Harry here, with the latest report from John Robie, that cat burgalar with the cinematic heart of gold. You'll be hearing a lot from this spy in the future, he's pretty darn astute (I think that's spelt correctly... duh gee George which way did he go?) ANYWAY, here's John's exploits and review...

Treasure comes in many forms. Silver chalices from the layer of Smaug, jewelled scarabs from the tomb of Imhotep, Gold nuggets from the mines of Solomon, stag movies from the stash of a Persian king. Ah, the latter, my booty from so many a nights work. This night the object of my desire was the rarest of rare stag films, The Casting Couch, featuring a young Joan Crawford. How I creped ever so lightly into the king's mansion, how I moved ever so cat-like through his hallways, how I snuck ever so quietly into his room, how I lifted his mattress ever so gently, sure not to wake him, and ever so stealthily pilfered the reel of film, how I got the hell out of there, put the film on the projector. Oh Joyous Joy, the flicker of the film, oh wonder of wonders, here we go AHHH...aw hell...this is just a copy of 200 Cigarettes. Damn

Movies about young people often suffer the same fate. Instead of offering complex, endearing characters who happen to be young they often go for one or two passions of youth and forget all the little stuff that makes people people. That's the problem with about half the characters in 200 Cigarettes, and it brings down what could have been a really good film. It's not that the movie attests to being a serious tome of the twenty-something.
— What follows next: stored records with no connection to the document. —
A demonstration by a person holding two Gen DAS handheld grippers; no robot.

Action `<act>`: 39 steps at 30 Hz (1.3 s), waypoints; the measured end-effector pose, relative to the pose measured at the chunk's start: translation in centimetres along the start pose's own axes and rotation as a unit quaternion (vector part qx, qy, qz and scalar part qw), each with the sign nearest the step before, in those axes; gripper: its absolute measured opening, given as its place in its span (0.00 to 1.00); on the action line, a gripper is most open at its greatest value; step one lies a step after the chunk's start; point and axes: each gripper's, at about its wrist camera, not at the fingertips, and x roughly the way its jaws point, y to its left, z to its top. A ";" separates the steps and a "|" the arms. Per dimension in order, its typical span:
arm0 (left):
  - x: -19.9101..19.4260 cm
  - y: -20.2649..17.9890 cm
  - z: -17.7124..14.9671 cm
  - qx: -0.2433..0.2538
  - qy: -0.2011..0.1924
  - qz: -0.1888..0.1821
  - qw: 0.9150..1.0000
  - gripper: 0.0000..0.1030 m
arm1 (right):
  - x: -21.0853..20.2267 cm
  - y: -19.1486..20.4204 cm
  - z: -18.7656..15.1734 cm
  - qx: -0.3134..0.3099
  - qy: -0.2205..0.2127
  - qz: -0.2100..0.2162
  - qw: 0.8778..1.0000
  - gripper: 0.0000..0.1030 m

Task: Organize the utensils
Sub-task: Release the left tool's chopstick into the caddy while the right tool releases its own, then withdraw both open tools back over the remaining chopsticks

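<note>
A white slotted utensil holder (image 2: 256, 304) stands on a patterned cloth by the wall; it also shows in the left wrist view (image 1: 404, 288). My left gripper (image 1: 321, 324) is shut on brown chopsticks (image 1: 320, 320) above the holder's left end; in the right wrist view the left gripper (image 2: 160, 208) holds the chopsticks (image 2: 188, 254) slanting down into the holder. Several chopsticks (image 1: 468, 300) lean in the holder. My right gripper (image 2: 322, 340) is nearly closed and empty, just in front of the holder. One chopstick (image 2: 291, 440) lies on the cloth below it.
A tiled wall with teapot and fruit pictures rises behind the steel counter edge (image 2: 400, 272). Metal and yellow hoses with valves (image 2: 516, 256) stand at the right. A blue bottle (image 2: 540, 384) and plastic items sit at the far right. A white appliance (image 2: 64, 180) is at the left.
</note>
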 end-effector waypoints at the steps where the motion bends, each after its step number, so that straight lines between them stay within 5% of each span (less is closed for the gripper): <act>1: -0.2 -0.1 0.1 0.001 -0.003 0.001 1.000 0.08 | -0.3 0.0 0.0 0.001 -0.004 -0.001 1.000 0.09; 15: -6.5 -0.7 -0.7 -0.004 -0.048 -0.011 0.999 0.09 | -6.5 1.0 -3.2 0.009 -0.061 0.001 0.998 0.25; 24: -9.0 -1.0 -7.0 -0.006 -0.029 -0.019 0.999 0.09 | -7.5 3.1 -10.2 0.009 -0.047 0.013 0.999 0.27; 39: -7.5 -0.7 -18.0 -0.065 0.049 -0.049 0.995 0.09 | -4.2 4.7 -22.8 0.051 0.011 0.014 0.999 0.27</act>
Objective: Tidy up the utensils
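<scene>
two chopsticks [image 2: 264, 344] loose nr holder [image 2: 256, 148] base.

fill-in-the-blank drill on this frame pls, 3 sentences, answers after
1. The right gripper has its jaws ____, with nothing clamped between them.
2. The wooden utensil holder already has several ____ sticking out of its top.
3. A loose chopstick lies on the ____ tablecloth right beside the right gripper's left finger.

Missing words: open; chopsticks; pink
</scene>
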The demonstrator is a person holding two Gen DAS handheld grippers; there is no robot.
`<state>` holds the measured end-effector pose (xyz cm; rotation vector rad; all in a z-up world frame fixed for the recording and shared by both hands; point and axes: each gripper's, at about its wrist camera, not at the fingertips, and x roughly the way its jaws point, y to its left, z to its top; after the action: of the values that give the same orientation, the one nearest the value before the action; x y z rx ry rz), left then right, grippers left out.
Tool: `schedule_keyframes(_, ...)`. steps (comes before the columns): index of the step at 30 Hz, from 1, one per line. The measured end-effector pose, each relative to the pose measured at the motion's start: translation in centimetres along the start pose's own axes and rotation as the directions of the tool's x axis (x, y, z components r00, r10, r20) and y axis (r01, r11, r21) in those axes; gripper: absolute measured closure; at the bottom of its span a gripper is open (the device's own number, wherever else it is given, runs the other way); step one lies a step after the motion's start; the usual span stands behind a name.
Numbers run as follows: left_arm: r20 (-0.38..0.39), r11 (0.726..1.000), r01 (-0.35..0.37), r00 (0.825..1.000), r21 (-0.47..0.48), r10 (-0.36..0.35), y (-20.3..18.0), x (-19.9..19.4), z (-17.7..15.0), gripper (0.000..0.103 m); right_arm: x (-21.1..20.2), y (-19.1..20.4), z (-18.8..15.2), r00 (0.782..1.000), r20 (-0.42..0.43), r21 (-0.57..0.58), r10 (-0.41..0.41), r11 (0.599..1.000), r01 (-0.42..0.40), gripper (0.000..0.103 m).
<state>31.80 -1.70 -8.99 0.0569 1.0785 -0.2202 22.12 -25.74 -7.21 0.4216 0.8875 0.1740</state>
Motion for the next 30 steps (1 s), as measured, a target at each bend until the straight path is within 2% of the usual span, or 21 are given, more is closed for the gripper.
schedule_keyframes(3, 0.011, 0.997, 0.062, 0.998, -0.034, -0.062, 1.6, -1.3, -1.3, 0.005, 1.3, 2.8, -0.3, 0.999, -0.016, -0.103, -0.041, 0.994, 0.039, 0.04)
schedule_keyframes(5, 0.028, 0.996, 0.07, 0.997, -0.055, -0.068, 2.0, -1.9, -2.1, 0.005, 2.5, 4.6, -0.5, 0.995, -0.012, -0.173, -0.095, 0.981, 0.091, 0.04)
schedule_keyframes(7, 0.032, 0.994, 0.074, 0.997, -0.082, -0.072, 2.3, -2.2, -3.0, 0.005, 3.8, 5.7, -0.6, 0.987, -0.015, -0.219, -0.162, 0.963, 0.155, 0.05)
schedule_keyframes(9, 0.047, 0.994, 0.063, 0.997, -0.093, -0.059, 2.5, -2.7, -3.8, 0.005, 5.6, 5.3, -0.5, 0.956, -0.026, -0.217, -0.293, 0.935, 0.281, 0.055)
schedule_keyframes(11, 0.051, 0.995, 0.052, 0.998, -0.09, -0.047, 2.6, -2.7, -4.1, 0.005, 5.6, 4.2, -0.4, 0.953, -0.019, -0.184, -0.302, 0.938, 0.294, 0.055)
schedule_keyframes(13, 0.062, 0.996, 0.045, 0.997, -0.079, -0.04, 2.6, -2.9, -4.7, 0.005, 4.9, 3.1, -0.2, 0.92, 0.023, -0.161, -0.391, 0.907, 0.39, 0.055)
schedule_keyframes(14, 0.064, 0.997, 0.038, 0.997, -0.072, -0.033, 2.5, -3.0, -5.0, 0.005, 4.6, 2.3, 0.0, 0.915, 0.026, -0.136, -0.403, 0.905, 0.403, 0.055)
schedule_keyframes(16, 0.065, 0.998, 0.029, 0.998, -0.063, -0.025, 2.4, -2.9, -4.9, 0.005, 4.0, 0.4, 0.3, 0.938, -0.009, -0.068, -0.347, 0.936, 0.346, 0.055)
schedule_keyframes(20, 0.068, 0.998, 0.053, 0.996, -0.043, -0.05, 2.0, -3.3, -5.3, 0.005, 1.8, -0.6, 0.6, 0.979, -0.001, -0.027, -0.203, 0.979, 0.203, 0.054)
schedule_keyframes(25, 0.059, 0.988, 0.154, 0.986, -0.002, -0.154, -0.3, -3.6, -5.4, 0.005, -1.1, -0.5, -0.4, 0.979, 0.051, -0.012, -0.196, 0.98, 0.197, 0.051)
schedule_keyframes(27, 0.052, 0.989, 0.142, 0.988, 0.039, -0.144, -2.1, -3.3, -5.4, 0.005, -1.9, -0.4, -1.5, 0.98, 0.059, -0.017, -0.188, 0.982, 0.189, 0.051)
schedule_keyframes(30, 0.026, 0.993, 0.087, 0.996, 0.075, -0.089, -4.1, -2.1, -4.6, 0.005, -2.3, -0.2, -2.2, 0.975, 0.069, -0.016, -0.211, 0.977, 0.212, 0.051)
It's just that the goofy, light hearted tone that underscores the best parts of the film is entirely devastated by some bad performances and trite dialogue in other parts. There's some good stuff here. Unfortunately you gotta wade through garbage to get to it.

A bunch of young people in the city on New Years Eve, 1981. There's the plot. Nice and simple.

If you're going to have a main character spend the entire movie bitching at least establish him as somewhat of an endearing guy in the beginning. Paul Rudd's character, whose storyline starts off the movie and ends it, is completely annoying. Why is it so difficult for script writers to understand that if you have a character you want the audience to like then you have to do something to establish him or her as somewhat of a good person early in the movie? Hell you can have the biggest jerk in the world, just throw in a little something that lets the audience in on the fact that somewhere in this guy there's a spark of goodness and they'll gladly bop along for the ride. Paul Rudd plays his character as a whiny loser from the first frame on. There's nothing charming about this guy. I hated his character, just wanted to scream "For the love of God, stop talking about yourself!" Courtney Love, who plays Paul's friend, really deserves some credit; at first I hated her, though she was giving a terrible performance, but then I realized the only reason I couldn't stand her was that she was exactly like a girl I used to know. So good acting kudos there to Courtney, but listen, the Rudd/Love relationship acts as the center piece to the movie. It opens and closes it. It's boring and, at times, annoying.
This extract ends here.